Segment Start: Dataset content

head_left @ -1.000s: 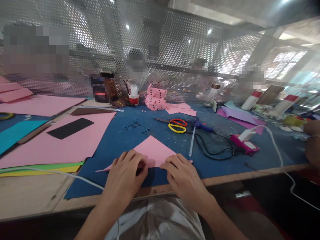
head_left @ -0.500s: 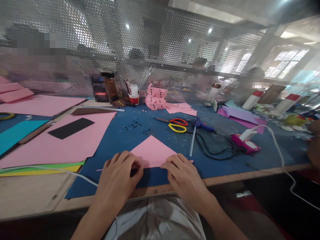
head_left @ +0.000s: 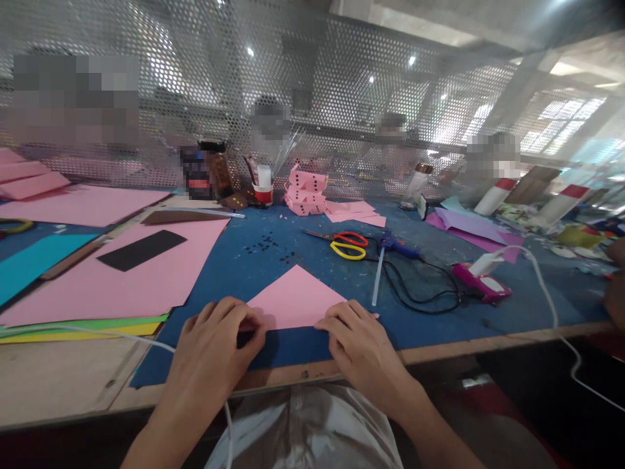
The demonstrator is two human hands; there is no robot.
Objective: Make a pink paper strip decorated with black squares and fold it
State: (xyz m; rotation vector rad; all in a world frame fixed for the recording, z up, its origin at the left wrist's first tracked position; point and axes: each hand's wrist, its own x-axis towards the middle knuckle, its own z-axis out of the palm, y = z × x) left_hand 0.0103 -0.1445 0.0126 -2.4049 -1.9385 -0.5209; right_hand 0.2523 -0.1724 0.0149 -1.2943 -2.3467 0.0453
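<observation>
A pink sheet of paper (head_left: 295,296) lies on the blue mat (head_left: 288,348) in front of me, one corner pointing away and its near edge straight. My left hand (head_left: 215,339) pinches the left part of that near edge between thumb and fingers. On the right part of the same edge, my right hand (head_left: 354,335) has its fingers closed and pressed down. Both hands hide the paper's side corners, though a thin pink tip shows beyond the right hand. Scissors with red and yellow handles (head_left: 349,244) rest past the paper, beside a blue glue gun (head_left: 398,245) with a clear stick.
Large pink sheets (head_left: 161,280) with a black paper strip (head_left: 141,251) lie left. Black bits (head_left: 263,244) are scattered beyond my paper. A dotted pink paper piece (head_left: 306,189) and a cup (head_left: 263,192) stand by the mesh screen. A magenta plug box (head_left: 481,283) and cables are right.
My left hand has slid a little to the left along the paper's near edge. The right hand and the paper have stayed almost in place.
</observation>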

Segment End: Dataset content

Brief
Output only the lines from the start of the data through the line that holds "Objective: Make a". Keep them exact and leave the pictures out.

Solved exercise
head_left @ -1.000s: 
head_left @ -0.500s: 
head_left @ +0.000s: 
The demonstrator is two human hands; there is no robot.
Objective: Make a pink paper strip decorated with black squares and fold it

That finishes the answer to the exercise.